◆ Work order ◆
Starting at the first line of the listing below, repeat each line exactly until you have repeated the one containing "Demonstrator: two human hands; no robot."; skip the pictures.

◆ Information provided ◆
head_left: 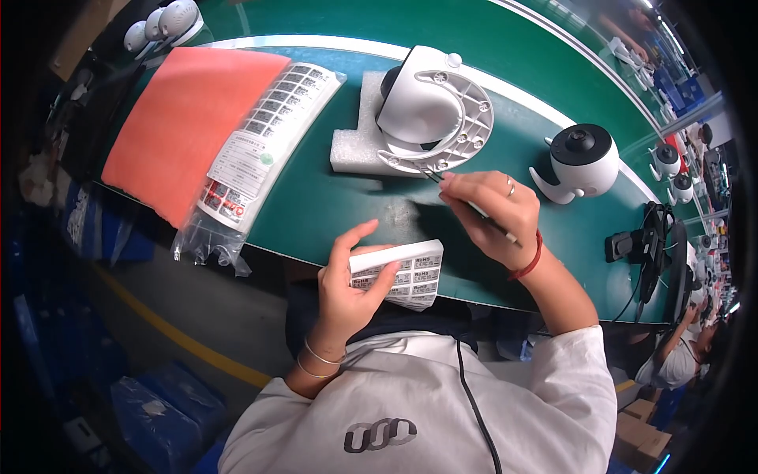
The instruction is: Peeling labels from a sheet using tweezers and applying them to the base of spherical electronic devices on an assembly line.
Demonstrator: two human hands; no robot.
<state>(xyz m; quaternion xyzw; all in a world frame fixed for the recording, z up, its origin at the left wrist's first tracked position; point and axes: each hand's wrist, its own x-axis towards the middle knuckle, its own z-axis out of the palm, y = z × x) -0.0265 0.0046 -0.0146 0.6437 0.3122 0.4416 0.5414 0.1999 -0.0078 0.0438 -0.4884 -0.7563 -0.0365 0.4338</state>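
My left hand pinched the thin, floppy label sheet by its edge over the worktop's near edge, while my right hand gripped slim tweezers closed-fingered against the light, rigid white camera housing.

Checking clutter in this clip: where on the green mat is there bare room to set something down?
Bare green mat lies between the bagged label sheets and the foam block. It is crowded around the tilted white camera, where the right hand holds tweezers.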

◆ Result of this exercise ◆
head_left: 
The instruction is: Peeling labels from a sheet using tweezers and applying them to the base of spherical electronic devices on an assembly line.
Demonstrator: two human hands; no robot.

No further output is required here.